We further expanded the machine-learning integration in Estimating SRV from ML-Predicted Microseismic Clouds Using Pressure-Only CWT Features (SPE-228059-MS, 2025), where we applied the trained model to the Boggess-5H well in the Marcellus Shale. The synthetic microseismic clouds and corresponding SRV estimates—computed via convex-hull and Delaunay-triangulation methods—matched closely with field-derived and rate-transient-analysis results, confirming that treating-pressure-based wavelet features can quantitatively reproduce fracture geometry and production performance.

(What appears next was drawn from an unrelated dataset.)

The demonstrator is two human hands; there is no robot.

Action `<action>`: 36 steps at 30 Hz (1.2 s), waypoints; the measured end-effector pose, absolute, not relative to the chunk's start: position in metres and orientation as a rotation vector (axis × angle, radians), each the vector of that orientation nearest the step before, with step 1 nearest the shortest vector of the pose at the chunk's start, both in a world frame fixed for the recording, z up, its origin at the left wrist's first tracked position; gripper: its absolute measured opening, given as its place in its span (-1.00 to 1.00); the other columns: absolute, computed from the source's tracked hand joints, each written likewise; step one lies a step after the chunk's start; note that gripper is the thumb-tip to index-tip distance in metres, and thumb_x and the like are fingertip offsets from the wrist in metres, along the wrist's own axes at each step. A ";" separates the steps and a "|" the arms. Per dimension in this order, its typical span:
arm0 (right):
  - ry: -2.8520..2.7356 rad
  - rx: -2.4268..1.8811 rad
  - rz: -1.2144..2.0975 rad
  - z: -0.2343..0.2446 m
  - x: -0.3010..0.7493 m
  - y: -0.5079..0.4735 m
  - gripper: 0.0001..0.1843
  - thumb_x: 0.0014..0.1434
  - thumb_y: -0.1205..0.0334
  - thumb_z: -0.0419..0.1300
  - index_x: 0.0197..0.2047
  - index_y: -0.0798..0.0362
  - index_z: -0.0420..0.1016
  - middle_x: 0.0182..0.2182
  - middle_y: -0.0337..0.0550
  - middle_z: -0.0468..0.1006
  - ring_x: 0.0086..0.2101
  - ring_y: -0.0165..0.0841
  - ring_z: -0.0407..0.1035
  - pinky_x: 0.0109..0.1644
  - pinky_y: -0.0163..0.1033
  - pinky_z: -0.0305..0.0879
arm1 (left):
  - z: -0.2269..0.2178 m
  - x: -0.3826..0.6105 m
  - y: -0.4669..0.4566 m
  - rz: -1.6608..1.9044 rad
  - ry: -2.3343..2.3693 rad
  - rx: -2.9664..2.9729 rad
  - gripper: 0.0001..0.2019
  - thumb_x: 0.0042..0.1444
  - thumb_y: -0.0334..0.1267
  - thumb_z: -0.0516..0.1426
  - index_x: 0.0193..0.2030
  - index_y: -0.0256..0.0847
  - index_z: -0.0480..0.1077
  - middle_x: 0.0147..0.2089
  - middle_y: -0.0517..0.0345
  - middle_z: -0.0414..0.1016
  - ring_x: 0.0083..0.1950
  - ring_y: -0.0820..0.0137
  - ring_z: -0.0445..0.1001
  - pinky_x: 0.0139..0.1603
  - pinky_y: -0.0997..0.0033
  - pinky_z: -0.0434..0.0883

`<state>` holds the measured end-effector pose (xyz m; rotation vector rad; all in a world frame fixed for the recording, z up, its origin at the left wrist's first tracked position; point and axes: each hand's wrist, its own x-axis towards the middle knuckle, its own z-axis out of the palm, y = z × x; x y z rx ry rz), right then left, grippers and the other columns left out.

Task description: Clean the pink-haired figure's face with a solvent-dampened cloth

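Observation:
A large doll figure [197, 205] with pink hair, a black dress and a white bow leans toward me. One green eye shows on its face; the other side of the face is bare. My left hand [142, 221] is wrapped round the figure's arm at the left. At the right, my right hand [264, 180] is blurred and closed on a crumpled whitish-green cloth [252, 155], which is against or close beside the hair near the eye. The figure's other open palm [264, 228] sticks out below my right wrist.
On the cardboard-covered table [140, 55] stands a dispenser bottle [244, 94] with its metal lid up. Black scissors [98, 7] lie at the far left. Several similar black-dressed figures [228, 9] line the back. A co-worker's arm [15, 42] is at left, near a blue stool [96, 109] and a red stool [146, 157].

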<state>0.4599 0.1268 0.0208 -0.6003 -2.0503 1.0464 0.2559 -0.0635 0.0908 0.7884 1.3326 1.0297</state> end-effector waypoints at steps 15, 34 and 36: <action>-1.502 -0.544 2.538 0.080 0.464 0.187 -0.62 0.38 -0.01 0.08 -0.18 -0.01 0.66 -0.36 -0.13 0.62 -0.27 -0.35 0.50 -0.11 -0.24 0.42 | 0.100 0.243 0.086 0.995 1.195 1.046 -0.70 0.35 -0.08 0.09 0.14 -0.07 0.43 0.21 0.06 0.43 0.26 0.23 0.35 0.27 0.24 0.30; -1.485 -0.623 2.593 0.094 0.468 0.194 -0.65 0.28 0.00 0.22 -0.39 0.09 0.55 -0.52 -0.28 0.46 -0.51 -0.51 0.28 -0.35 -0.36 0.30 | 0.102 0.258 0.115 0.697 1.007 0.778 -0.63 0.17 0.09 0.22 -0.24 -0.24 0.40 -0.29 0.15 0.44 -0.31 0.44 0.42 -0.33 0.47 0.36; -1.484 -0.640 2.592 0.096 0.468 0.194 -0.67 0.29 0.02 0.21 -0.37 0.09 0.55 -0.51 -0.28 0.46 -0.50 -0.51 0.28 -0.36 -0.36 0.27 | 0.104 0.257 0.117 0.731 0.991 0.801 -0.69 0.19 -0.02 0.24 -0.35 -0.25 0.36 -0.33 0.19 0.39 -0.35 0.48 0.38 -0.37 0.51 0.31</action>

This outcome marked a pivotal advancement toward pressure-only fracture diagnostics that combine physics and data science in one consistent workflow confirming scaleability of our deep learning model to be generalized all over the same basin.

In Advanced Fracture Diagnostics in Utah FORGE EGS: Integrating CWT, Microseismic, and Fiber-Optic Data (SPE-228063-MS, 2025), we applied our previously developed CWT-based fracture diagnostic framework to the unique thermo-mechanical environment of an Enhanced Geothermal System (EGS). The focus was not on the field site itself but on validating our methodology’s universality—whether the same physics-informed signal-analysis principles that capture hydraulic fracture propagation in shale could quantify fracture evolution in crystalline geothermal rock. We adapted the CWT workflow to process treating-pressure data from injection stages, linking wavelet-energy patterns to microseismic activation sequences and fiber-optic strain/temperature anomalies.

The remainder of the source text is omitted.